EXERCISE DETAILS:
Restate the full listing word for word; images stay out of it.
________________
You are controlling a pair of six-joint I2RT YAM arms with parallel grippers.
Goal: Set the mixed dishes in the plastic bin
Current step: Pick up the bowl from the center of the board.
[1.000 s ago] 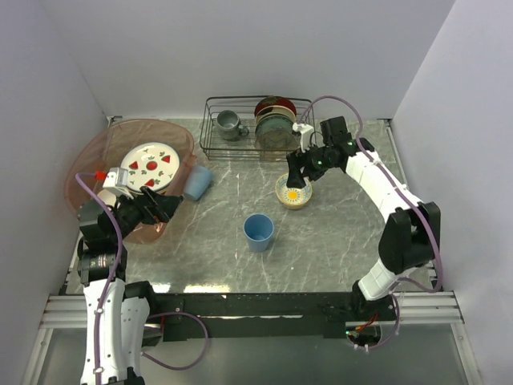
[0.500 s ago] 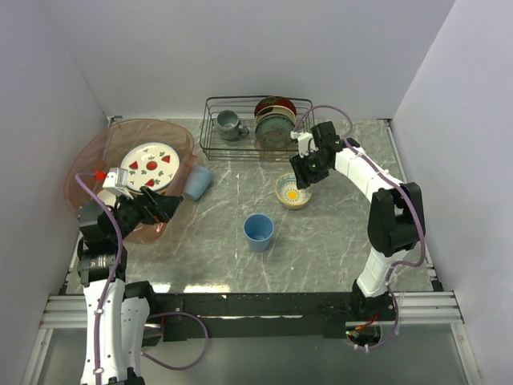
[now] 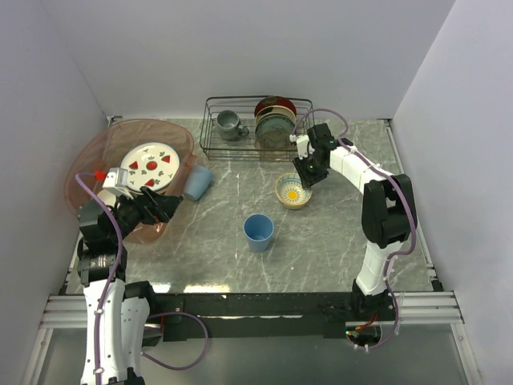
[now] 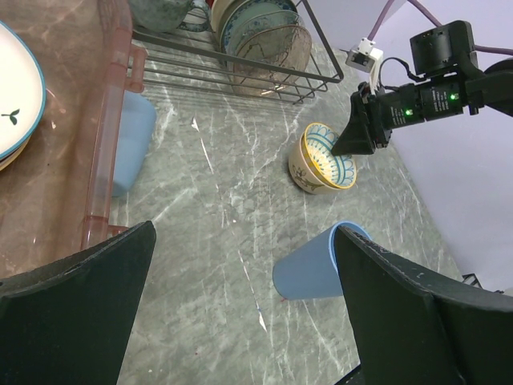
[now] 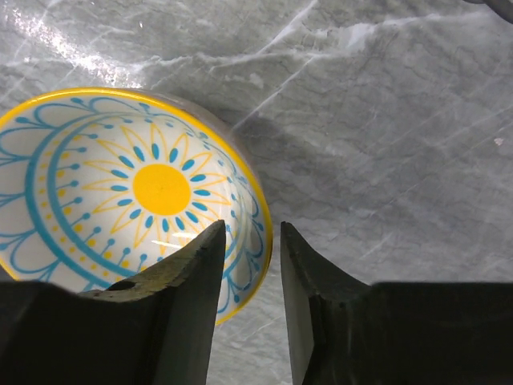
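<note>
The right gripper (image 5: 252,231) points down at the cream bowl (image 5: 160,192), the one with a yellow sun and blue lines painted inside. Its jaws are only a little way apart, and the bowl's yellow rim runs right through the gap between them. One jaw is over the inside of the bowl and the other is over the outside. The view is too tight for me to tell if the jaws are pinching the rim or just sitting close to it. The bowl sits flat on the grey marble table (image 3: 337,233). Behind these jaws is the black wire rack (image 3: 212,136), with a grey mug (image 3: 229,123) and some dark plates (image 3: 275,124) standing in it. The left gripper (image 4: 244,233) has its jaws spread as wide as they go, and they hold nothing. Only bare table shows between them. The pink plastic bin (image 4: 104,160) is just to the left of these jaws, with its near rim partly under them. A white plate with red strawberries (image 3: 151,167) lies inside the bin. A light-blue cup (image 4: 309,269) stands upright ahead of the left gripper, close to its right jaw. Another light-blue cup (image 4: 128,144) lies on its side ahead and to the left, touching the bin's outer wall. The cream bowl is farther ahead, well apart from the bin.
</note>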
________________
ANSWER BOX:
You are controlling a pair of six-joint I2RT YAM arms with parallel grippers.
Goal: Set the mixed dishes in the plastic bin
Current step: Pick up the bowl from the center of the board.
[1.000 s ago] 
[0.500 s ago] 
[now] 
[now] 
[now] 
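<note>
The right gripper (image 5: 252,231) points down at the cream bowl (image 5: 160,192), the one with a yellow sun and blue lines painted inside. Its jaws are only a little way apart, and the bowl's yellow rim runs right through the gap between them. One jaw is over the inside of the bowl and the other is over the outside. The view is too tight for me to tell if the jaws are pinching the rim or just sitting close to it. The bowl sits flat on the grey marble table (image 3: 337,233). Behind these jaws is the black wire rack (image 3: 212,136), with a grey mug (image 3: 229,123) and some dark plates (image 3: 275,124) standing in it. The left gripper (image 4: 244,233) has its jaws spread as wide as they go, and they hold nothing. Only bare table shows between them. The pink plastic bin (image 4: 104,160) is just to the left of these jaws, with its near rim partly under them. A white plate with red strawberries (image 3: 151,167) lies inside the bin. A light-blue cup (image 4: 309,269) stands upright ahead of the left gripper, close to its right jaw. Another light-blue cup (image 4: 128,144) lies on its side ahead and to the left, touching the bin's outer wall. The cream bowl is farther ahead, well apart from the bin.
</note>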

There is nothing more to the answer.